Dentro de este habitus alemán, el deporte y la música son los principales ejes formativos del disciplinamiento de los cuerpos que realiza Schäfer. El coro de niños -donde Pablo es la estrella- es la cara visible de la Colonia para el exterior y el primer contacto de Schäfer con sus escogidos. Los niños reproducen un repertorio de canciones tradicionales y reconocibles -por ejemplo “Blümelein, sie schlafen” de Zuccalmaglio o el “Ave María” de Schubert- dotando a la música de un valor atemporal y romántico y, a mi parecer, la mejor manera de mostrar la complejidad del personaje siniestro de Schäfer sin parafernalia ni obviedades. El mundo musical y la importancia de este para el “ser alemán” dotan de una mirada mucho más certera de la personalidad trastornada de Schäfer, de su autoritarismo, de sus pasiones perversas y delirios de grandeza.
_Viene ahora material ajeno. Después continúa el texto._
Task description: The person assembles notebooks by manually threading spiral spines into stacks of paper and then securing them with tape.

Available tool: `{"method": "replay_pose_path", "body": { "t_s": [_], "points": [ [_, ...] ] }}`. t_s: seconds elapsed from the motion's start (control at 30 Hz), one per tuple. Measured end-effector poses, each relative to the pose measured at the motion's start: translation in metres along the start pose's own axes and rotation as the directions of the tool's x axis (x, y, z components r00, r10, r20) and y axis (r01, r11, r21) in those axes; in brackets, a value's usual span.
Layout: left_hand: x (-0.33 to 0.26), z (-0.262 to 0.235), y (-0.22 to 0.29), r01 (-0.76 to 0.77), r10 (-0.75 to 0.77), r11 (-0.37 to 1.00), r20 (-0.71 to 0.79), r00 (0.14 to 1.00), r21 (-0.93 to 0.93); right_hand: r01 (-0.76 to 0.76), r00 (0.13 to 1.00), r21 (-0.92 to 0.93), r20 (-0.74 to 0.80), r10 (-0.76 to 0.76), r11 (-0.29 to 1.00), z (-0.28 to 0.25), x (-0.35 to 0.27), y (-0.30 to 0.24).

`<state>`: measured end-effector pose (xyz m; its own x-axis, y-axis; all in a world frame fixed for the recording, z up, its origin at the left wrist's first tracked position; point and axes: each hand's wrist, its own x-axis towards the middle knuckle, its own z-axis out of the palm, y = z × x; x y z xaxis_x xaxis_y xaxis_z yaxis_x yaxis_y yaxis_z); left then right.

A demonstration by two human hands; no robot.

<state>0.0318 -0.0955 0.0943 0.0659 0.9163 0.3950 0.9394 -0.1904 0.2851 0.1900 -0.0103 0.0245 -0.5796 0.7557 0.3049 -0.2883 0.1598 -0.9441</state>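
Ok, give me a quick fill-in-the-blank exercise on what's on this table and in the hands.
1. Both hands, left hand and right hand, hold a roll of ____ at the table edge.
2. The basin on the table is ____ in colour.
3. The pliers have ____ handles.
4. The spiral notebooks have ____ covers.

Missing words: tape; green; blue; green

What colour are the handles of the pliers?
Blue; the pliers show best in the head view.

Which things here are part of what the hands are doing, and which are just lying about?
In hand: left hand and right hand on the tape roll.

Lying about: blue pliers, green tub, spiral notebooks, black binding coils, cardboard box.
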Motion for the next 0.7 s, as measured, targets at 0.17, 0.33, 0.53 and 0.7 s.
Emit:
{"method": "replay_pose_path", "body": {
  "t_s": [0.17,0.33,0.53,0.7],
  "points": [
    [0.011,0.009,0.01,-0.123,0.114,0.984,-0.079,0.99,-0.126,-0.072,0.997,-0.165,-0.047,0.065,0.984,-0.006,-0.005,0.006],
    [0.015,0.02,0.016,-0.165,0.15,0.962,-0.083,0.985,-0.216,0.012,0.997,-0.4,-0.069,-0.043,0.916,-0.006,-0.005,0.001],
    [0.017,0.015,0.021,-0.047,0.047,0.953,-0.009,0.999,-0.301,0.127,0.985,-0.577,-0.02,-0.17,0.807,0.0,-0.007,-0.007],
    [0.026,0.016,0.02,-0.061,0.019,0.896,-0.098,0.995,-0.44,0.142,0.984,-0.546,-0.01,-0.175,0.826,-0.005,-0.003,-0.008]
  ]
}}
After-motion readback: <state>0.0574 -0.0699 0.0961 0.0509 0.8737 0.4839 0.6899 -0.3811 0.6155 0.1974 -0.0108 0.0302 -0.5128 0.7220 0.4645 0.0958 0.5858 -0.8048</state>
Finalmente, la inserción, a primera vista forzosa, de la canción “El baile de los que sobran” de Los Prisioneros en la voz de Pablo refuerza lo planteado de que la apuesta narrativa del filme es la historia de este niño adoptado fraudulentamente y cómo su vida se une a la de otros tantos jóvenes que fueron olvidados por la sociedad chilena. A su vez, el director vincula ficcionalmente la vida y escape del protagonista con la de otros niños que también intentaron huir de la Colonia -pienso en el mediático caso de Wolfgang Müller y Salo Luna, entre otros. Ahora bien, el final es algo esperanzador, o al menos queda abierto, así como aún está abierto este triste capítulo de la memoria histórica de Chile y Alemania.